Because I said so isn’t exactly a slap in the face or an insult. Instead, it’s a byproduct of some of the necessary lies we tend to tell children.
We exaggerate and tell kids that their flesh will melt off if they touch the hot stove. We tell them not to swallow watermelon seeds, or else a watermelon will grow in your stomach. Gum takes seven years to digest. You’ll shoot your eye out, kid.
There are lies we tell kids so that we don’t have to explain uncomfortable things, like how storks bring babies, or how there’s someone watching you all year-round, determining whether you get a reward or not at the end of the year. These lies kick the explanation can down the road a few years, hopefully to a time when the kid is ready for your explanation.

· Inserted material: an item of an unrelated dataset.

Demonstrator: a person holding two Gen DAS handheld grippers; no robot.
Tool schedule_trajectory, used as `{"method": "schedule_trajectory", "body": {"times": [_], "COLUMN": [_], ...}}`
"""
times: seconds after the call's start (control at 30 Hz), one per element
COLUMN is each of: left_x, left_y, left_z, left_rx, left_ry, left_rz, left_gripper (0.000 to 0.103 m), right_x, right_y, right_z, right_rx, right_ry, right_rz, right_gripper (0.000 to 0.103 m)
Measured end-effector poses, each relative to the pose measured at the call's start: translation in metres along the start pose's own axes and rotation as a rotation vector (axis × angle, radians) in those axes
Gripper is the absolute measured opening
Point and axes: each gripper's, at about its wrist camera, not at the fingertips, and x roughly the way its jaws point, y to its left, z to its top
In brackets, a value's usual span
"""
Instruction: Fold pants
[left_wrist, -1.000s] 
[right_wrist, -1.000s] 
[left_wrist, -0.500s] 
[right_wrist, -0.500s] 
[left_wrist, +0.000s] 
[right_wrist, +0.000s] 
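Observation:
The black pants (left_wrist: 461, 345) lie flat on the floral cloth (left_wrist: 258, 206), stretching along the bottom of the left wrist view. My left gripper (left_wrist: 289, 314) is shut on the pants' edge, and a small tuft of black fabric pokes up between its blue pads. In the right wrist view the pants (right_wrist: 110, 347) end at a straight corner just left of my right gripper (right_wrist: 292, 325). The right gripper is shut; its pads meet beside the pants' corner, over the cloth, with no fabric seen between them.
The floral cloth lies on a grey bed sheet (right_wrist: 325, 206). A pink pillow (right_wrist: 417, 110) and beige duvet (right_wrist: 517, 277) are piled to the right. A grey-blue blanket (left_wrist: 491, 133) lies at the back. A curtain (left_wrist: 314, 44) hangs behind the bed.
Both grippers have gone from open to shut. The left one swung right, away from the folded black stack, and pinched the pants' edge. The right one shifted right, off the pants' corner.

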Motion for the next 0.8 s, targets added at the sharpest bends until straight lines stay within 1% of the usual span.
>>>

In a nutshell, because I said so is directly tied to the need to simplify the way the world works. A seven year old kid isn’t likely to understand the full psychological benefits to kickstarting your day with a task you’ve just accomplished—that realization usually happens around the time a kid grows up and starts reading self-help books. A child, by contrast, might still develop the good habit and derive the benefits, but they can’t yet understand why that happens.
Clean your room and make your bed aren’t just about the displeasure your mom sees when she looks at your mess. They’re about setting a routine whereby you learn to organize your things and time. They’re about building habits.
Likewise, getting kids to start saving money (assuming there is some to save) can be a real challenge. Kids aren’t always the best at planning for the future, so parents often encourage them to imagine what they might buy one day if they could save up for another day.
To a kid who feels like their parents are always trying to control them, this feels like another shackle. To a parent, they want to explain the power of compounding, but the concept of exponential growth can be challenging even for adults. Kids just need time to develop their minds before grasping something like this.
Compounding wealth yields security and safety, but the young kid can only see deprivation and discomfort.
Because I said so has a close cousin-phrase that might have infuriated Young Andrew even more. It’s the one that goes: listen to your elders or respect your elders.
This makes sense: people who have been alive for a long time have seen a lot of things, so they’ve figured a few things out by now. Wisdom abounds, in other words. At least, that’s the reason for the slogan.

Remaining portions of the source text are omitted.